Mimika, Jubi – Each clan in Kamoro has ‘taparu’ or a specific location as a place to find food sources when they encircle rivers and mangroves in the lowland estuary of Mimika District.

A Dutch anthropologist J Power states ‘taparu’ is a local terminology emphasizing the relations of land and its inhabitants. “There are also the names of surrounding neighborhoods taken from the ancestral names,” as written in a book “Taparu Fratri of Mimika-Kamoro ethnic groups in Hiripau Village, East Mimika District, Mimika Regency”, by Dessy Pola Usmany et al. from the Ministry Education and Culture Directorate General of Culture Papua Cultural Value Conservation Center, 2013.

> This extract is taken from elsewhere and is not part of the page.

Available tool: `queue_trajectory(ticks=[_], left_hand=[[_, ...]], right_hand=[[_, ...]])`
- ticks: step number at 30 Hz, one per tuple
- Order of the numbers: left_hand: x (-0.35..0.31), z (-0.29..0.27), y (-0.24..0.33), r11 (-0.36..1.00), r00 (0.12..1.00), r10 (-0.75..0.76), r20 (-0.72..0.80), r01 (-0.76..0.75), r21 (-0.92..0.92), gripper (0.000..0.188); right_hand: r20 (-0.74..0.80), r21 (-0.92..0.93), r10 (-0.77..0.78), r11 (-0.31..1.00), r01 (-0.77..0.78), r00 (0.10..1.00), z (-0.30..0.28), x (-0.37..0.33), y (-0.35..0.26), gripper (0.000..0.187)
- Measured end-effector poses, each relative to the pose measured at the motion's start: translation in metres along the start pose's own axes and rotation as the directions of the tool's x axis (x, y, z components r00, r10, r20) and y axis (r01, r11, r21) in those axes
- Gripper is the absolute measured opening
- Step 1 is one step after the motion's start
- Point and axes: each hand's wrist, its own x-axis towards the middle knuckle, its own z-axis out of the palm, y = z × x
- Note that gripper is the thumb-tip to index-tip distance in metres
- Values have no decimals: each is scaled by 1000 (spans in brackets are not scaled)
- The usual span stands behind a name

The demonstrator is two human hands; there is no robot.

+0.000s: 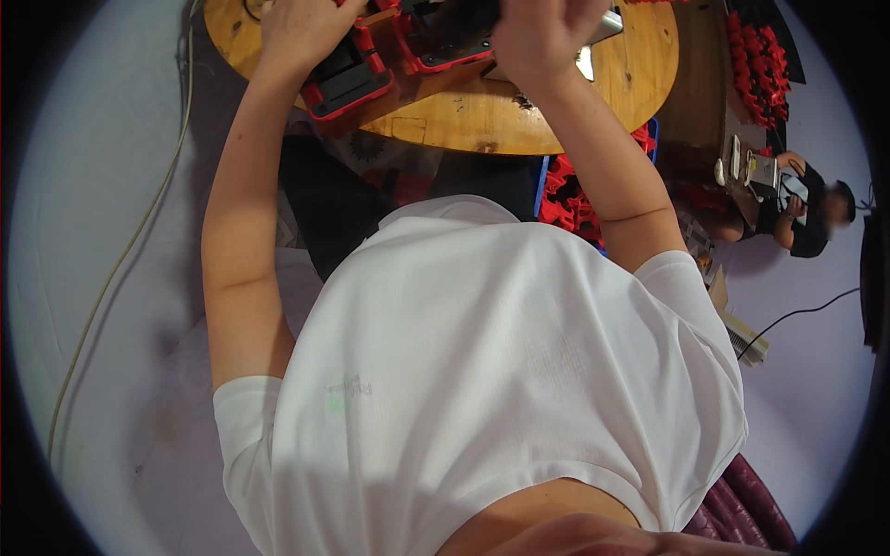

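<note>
Both my arms reach up to a round wooden table (482,116) at the top of the view. My left hand (298,30) lies curled on a red and black casing (348,82) near the table's edge. A second red and black casing (445,44) sits beside it. My right hand (540,39) is bent over that second casing, its fingers hidden from me. A grey metal piece (604,30) sticks out just right of that hand. My white shirt fills the lower middle of the view.
Under the table a blue crate (541,183) holds red plastic parts (567,199). More red parts (758,69) are piled at the far right beside a wooden board (697,88). Another person (799,211) sits on the floor at the right. Cables (120,264) run along the floor.
</note>
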Motion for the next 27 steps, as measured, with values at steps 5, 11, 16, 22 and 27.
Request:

‘Taparu’ itself is more related to groups who inhabit within this region or surrounding environment as Kamoro people always encircle the river and sago forest for catching fish or gathering food. Everyone knows their own ‘taparu’.

‘Taparu’ in Kamoro language means the land, while Sempan people call it ‘se iwake’. If someone wants to mark the land he passes in gathering food, he solely adds the prefix ‘we’ such as tumamero-we and efato-we in Omawka village.

Similarly, people in Nawaripi village also do the same. Their areas are including Tumukamiro-we, Viriao-we, and Iwiri-we. All of these names reflect the relationship between the land and inhabitants.

Meanwhile, like the majority of Kamoro people, Ojibwa people believe in the power of their late patrilineal clan that depicted in the symbols of animals. The anthropologists call these symbols with totems which mean a belief that embodies a symbolic representation of society.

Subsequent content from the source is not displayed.